Lors d'une entrevue diffusée mardi par le réseau NBC, M. Obama s'est dit «déçu» de la décision de la Russie d'accueillir Edward Snowden pour un an. Il a estimé que cela reflétait les «défis sous-jacents» auxquels les États-Unis sont confrontés dans leurs relations avec la Russie.

«Il y a des moments où ils reviennent aux attitudes et à la mentalité de la guerre froide», a-t-il lancé lors du «Tonight Show», une émission de fin de soirée.

La décision de M. Obama risque de refroidir davantage les relations entre les deux grandes puissances, qui ont notamment été mises à mal par le conflit syrien. L'administration Obama accuse Moscou, qui soutient le régime de Bachar el-Assad, de financer la guerre civile en Syrie.

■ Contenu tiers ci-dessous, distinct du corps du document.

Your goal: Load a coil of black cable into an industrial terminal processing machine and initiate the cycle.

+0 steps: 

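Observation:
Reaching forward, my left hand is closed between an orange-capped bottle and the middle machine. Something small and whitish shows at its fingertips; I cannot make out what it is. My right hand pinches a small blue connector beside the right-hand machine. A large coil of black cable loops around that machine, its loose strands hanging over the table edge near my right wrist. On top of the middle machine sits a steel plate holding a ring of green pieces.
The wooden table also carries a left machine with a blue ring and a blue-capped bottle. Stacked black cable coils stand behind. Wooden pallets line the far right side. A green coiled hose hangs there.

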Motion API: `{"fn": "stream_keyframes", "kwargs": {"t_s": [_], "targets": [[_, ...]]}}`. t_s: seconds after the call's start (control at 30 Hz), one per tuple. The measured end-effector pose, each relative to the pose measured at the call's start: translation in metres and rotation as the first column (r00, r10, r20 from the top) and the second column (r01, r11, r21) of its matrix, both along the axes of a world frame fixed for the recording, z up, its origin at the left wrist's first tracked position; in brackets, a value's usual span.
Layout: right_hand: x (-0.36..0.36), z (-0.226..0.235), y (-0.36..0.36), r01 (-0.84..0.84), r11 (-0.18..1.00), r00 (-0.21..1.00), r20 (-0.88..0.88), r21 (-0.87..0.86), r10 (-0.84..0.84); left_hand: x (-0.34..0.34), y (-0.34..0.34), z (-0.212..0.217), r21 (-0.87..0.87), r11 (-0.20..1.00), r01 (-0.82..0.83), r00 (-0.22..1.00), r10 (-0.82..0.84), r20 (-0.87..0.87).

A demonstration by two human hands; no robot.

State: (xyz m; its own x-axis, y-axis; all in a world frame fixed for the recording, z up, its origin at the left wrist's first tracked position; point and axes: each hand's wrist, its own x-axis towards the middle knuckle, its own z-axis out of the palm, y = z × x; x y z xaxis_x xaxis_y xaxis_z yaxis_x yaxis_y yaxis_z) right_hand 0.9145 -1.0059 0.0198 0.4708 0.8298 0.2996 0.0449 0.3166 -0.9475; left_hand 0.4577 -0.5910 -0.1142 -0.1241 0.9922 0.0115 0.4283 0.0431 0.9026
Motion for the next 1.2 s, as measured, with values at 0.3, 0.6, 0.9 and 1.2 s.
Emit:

L'administration Obama ne s'est pas non plus gênée pour condamner la répression visant les détracteurs du Kremlin.

De son côté, Moscou reproche à Washington d'avoir installé un bouclier antimissile en Europe de l'Est, même si les Américains promettent que ce bouclier ne visera pas leur ancien ennemi. M. Poutine a aussi entériné l'an dernier une loi qui interdit aux Américains d'adopter des enfants russes, une décision considérée comme une mesure de rétorsion après que les États-Unis eurent imposé des sanctions à des Russes soupçonnés de violations des droits de la personne.

Le secrétaire d'État américain, John Kerry, et le secrétaire à la Défense, Chuck Hagel, prévoient toujours rencontrer leurs homologues russes vendredi à Washington. Le dossier d'Edward Snowden devrait figurer au menu des discussions.